[TASK DIRECTIONS] Restate the data word for word and leave the images out.

[THE DATA]
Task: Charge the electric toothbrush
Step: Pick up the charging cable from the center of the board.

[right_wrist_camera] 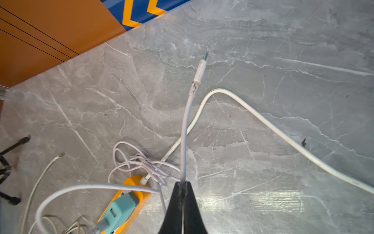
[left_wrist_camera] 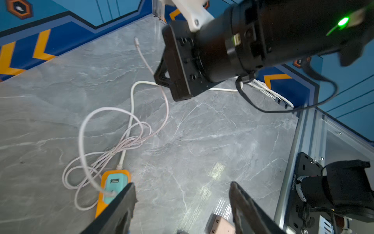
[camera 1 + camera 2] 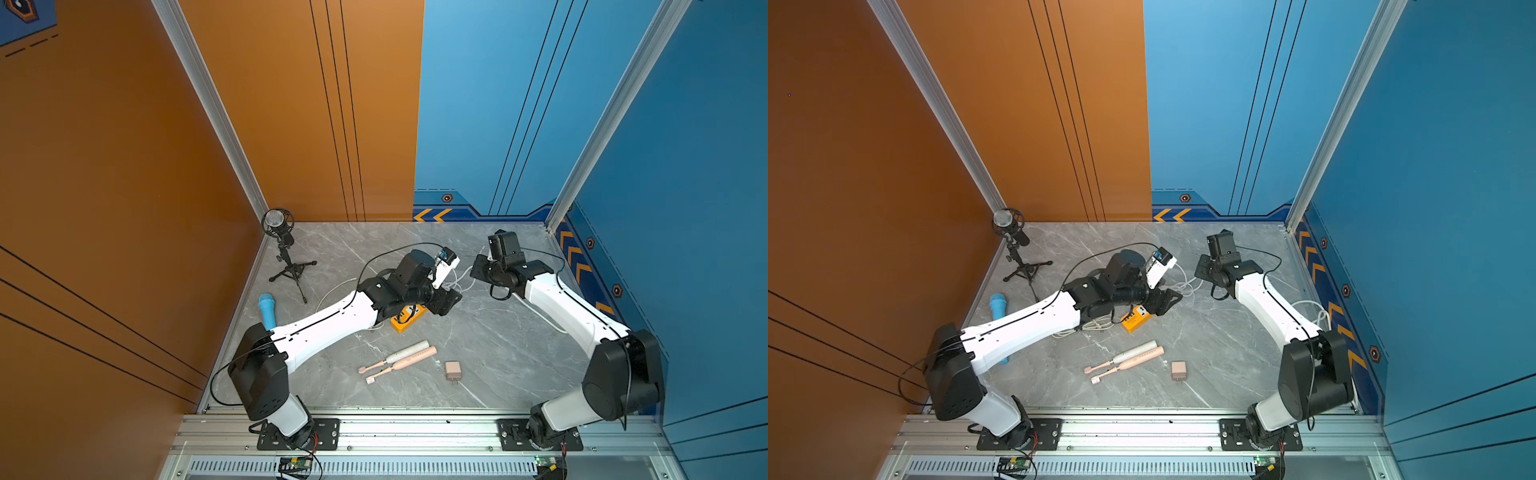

[COMPLETED EXERCISE]
Task: Charge the electric toothbrush
Step: Pick up the charging cable from the center of the board.

[right_wrist_camera] 
[left_wrist_camera] 
[camera 1 + camera 2] 

The answer was given in full.